#### About this exercise
What you return should be the lines from the one with "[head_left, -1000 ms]" through the one with "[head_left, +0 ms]" in the data below, reproduced exactly with both ends, and no pictures at all.

#### Data shown
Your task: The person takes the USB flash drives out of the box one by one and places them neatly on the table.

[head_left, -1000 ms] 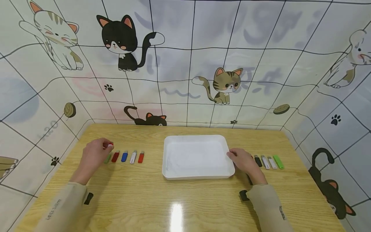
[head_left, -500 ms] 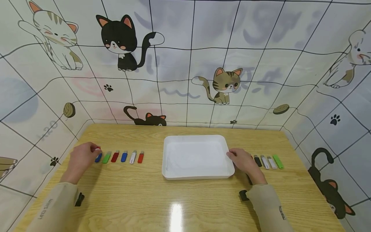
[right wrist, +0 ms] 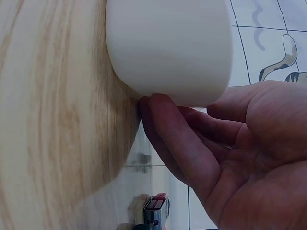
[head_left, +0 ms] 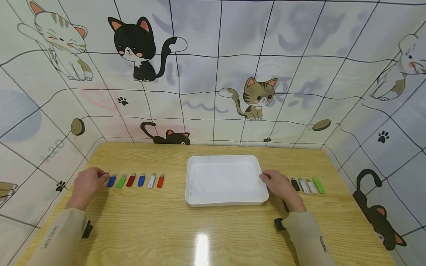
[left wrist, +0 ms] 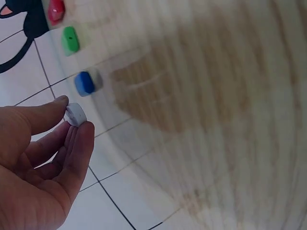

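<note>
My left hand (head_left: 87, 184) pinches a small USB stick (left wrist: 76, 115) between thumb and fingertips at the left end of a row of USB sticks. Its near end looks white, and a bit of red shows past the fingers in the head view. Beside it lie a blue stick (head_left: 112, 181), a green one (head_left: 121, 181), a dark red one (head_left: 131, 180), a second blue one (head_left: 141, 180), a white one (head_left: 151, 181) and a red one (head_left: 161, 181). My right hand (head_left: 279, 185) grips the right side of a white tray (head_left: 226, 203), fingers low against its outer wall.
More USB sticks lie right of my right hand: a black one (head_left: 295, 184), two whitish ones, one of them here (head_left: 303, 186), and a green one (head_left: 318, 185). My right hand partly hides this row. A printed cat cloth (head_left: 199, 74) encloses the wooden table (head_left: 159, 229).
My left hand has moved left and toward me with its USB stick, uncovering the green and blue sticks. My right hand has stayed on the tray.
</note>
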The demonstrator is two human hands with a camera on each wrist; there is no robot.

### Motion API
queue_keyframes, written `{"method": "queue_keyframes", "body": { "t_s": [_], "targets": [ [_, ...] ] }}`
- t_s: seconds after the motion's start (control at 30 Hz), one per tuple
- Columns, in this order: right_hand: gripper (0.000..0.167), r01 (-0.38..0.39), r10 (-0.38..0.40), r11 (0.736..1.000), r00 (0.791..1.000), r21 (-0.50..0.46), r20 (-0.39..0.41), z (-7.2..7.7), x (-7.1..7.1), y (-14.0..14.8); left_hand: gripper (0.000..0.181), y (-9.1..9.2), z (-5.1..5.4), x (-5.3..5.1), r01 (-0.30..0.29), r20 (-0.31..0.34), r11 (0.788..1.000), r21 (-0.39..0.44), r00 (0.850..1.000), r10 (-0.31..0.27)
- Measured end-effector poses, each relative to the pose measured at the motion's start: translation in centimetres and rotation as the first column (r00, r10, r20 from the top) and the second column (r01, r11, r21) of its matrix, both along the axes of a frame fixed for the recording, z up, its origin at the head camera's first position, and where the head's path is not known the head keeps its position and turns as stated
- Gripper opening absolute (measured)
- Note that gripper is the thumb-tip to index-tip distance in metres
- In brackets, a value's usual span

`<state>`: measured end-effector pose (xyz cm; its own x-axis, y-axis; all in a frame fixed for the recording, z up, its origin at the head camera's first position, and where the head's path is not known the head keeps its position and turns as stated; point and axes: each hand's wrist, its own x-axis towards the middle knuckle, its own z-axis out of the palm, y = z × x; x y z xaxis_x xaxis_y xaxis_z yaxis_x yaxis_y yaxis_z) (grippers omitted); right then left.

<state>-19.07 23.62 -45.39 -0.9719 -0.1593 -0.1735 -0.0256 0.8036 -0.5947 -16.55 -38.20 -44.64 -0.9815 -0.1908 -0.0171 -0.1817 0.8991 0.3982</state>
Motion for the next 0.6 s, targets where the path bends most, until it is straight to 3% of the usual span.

#### Final answer
[head_left, -1000 ms] 
[head_left, -500 ms] 
[right wrist, +0 ms] 
[head_left, +0 ms] 

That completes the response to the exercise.